TASK GOAL: Having read the listing below, repeat it exactly.

PROVIDED DATA:
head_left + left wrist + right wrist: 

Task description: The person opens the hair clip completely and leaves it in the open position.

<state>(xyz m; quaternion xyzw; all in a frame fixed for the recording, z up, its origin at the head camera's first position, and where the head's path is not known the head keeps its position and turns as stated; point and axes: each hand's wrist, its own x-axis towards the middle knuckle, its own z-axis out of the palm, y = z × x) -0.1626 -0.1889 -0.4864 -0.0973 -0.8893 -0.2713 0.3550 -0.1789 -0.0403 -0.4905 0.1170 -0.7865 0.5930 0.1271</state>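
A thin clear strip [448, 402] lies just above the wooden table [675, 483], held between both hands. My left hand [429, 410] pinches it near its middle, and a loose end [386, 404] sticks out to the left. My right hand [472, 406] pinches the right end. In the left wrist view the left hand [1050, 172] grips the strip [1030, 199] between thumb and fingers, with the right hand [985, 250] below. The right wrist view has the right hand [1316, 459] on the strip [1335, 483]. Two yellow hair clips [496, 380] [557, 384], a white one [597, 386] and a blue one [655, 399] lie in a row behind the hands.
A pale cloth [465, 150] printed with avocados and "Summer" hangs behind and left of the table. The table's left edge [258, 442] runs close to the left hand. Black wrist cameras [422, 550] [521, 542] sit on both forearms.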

RESULT OF THE EXERCISE:
head_left + left wrist + right wrist: 

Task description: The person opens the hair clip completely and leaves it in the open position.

<state>(xyz m; quaternion xyzw; all in a frame fixed for the recording, z up, its origin at the head camera's first position, and where the head's path is not known the head keeps its position and turns as stated; point and axes: each hand's wrist, its own x-axis towards the middle knuckle, its own z-axis out of the palm, y = z × x) -0.1626 -0.1889 -0.4864 -0.0973 -0.8893 -0.2713 0.3550 -0.1789 -0.0403 -0.4905 0.1170 -0.7865 0.5930 0.1271</state>
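A thin clear strip [448, 402] lies just above the wooden table [675, 483], held between both hands. My left hand [429, 410] pinches it near its middle, and a loose end [386, 404] sticks out to the left. My right hand [472, 406] pinches the right end. In the left wrist view the left hand [1050, 172] grips the strip [1030, 199] between thumb and fingers, with the right hand [985, 250] below. The right wrist view has the right hand [1316, 459] on the strip [1335, 483]. Two yellow hair clips [496, 380] [557, 384], a white one [597, 386] and a blue one [655, 399] lie in a row behind the hands.
A pale cloth [465, 150] printed with avocados and "Summer" hangs behind and left of the table. The table's left edge [258, 442] runs close to the left hand. Black wrist cameras [422, 550] [521, 542] sit on both forearms.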

The exercise has been carried out in full.